● **What is required**:
Please return the lines below verbatim, beginning at the one that has "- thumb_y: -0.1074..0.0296" and stopping after the one that has "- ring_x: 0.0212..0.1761", and add no other lines.

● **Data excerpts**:
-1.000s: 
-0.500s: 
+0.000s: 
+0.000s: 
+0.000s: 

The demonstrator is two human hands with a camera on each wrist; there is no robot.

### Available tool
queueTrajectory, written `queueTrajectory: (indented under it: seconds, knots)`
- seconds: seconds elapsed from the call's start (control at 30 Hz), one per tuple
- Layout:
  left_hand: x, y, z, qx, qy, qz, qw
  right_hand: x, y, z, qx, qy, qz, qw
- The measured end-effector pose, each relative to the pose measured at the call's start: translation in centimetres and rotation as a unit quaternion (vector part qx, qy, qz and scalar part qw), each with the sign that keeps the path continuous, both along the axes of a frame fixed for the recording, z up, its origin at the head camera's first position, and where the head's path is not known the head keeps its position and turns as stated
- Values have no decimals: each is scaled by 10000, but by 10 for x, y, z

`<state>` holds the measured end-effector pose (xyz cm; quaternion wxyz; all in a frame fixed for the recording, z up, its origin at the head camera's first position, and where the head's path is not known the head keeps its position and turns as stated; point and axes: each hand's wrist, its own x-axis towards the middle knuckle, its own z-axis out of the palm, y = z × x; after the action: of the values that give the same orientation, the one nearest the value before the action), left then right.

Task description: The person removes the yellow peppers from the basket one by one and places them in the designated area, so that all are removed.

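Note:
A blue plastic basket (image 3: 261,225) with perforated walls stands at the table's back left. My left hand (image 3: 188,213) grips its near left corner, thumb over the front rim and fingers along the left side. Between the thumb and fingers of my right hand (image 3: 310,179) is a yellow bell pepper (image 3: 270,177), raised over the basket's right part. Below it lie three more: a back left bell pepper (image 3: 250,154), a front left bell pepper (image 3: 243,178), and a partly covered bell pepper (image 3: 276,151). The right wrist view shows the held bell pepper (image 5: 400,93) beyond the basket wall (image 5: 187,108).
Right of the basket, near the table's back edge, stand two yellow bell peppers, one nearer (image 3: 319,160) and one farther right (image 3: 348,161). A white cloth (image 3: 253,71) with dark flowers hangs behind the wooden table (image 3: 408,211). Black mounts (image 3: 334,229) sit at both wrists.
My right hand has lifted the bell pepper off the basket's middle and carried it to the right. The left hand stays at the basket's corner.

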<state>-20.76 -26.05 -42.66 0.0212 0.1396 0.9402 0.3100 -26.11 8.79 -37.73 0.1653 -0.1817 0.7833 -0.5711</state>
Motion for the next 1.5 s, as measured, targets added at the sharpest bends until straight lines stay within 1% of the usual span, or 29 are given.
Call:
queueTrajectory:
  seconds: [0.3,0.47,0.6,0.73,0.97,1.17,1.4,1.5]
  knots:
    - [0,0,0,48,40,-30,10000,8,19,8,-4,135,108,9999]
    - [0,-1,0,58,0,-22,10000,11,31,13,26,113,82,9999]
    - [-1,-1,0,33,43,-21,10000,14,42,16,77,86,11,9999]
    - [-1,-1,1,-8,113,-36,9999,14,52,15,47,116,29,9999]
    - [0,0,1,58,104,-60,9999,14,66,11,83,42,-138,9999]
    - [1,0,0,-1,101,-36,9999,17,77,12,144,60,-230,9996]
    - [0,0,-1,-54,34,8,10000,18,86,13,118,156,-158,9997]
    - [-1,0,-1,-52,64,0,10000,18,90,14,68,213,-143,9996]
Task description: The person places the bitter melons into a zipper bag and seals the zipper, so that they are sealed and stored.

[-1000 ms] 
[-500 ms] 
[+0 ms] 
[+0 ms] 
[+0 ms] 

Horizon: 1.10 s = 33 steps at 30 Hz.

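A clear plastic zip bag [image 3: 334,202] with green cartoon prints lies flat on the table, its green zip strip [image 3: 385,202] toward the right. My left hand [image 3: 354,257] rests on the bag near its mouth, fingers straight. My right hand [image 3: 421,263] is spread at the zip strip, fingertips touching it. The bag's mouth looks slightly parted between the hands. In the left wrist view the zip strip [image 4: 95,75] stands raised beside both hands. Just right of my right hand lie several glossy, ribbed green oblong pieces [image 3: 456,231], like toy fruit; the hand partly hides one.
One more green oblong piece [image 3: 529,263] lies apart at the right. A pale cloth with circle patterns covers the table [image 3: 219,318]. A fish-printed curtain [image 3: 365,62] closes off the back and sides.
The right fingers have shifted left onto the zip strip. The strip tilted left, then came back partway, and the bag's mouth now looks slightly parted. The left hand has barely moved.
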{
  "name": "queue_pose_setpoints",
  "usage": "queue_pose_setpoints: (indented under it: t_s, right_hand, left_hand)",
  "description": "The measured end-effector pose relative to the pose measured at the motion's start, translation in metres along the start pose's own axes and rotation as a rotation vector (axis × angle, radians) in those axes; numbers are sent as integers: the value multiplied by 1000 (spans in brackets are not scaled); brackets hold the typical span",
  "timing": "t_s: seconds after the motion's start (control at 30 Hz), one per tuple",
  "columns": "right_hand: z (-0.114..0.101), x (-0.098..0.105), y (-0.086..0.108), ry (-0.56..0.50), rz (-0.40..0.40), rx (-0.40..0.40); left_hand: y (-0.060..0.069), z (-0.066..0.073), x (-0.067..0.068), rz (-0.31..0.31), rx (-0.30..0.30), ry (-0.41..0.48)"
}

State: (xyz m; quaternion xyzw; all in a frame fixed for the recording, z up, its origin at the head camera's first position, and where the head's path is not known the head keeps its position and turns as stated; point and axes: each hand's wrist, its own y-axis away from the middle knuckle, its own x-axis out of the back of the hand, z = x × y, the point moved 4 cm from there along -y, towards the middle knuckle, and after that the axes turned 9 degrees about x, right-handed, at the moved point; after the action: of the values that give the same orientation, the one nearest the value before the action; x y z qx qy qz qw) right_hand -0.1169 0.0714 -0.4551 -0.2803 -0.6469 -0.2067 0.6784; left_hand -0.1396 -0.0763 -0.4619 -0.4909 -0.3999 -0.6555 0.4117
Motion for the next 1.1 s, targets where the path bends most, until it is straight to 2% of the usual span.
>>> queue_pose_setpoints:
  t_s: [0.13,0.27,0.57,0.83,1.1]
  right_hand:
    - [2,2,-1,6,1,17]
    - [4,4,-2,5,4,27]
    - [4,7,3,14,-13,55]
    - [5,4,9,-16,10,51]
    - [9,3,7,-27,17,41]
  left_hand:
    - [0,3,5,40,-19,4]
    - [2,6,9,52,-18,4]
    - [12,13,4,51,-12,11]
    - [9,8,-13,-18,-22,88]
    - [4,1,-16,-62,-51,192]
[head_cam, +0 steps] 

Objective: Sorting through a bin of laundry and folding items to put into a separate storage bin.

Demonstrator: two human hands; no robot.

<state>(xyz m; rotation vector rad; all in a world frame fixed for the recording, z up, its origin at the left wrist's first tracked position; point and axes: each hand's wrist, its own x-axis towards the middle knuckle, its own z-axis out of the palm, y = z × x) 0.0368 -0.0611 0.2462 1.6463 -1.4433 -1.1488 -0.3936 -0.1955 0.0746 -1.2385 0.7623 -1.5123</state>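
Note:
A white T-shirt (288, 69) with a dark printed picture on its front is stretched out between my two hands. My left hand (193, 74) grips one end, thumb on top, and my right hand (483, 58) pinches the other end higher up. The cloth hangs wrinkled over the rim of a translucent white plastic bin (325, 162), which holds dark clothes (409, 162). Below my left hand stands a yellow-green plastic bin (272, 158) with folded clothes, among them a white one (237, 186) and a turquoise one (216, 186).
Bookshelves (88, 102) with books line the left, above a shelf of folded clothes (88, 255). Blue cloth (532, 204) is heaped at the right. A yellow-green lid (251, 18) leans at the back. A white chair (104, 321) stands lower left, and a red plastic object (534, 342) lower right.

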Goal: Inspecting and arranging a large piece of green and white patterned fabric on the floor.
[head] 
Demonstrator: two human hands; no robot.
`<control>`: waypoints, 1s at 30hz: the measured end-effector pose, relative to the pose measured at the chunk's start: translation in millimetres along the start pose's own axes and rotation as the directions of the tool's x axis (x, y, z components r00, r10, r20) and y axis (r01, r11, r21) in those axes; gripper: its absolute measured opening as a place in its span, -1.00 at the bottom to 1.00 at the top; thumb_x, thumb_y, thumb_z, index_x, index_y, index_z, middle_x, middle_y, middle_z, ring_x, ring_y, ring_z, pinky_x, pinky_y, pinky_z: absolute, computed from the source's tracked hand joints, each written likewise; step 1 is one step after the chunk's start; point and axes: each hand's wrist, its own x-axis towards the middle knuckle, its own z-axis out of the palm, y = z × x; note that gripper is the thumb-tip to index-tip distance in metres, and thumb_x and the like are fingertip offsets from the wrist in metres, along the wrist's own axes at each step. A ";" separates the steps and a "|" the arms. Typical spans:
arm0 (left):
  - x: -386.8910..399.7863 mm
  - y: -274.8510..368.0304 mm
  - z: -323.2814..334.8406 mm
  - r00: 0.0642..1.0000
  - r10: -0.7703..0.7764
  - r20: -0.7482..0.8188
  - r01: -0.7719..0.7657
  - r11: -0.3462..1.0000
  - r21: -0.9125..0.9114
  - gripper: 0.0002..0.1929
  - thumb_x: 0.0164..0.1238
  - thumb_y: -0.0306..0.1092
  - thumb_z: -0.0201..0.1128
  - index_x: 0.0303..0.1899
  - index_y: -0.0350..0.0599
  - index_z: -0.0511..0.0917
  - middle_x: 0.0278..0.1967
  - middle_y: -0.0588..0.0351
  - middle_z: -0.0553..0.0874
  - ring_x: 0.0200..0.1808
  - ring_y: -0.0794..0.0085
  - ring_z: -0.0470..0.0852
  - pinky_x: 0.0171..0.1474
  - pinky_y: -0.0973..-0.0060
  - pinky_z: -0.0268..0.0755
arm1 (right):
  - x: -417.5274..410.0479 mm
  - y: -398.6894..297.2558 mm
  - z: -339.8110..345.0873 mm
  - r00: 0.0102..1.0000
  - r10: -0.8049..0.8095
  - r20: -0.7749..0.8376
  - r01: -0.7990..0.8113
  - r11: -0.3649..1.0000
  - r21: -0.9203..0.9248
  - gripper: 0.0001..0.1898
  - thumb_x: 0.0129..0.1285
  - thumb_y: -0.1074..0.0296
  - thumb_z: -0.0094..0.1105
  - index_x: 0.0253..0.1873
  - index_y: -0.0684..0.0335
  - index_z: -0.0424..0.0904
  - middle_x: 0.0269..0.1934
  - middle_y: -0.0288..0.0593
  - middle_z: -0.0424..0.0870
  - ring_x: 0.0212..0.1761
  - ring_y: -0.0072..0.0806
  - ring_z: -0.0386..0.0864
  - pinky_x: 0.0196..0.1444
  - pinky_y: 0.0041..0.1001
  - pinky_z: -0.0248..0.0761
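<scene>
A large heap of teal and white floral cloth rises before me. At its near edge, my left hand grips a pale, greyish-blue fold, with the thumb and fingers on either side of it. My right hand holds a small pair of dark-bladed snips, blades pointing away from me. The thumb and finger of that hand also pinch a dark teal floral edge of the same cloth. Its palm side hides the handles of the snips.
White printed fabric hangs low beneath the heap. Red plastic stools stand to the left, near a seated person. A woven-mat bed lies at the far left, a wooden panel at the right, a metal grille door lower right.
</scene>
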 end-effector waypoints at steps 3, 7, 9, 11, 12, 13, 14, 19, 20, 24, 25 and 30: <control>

● **Answer space**:
  - thumb_y: -0.1074..0.0296
  - thumb_z: -0.0094..0.1105
  - index_x: 0.0253..0.1873
  - index_y: -0.0684..0.0335
  - index_z: -0.0424..0.0904
  - middle_x: 0.0269..0.1934
  - middle_y: -0.0288..0.0593
  - middle_z: -0.0424..0.0870
  - ring_x: 0.0212..0.1761

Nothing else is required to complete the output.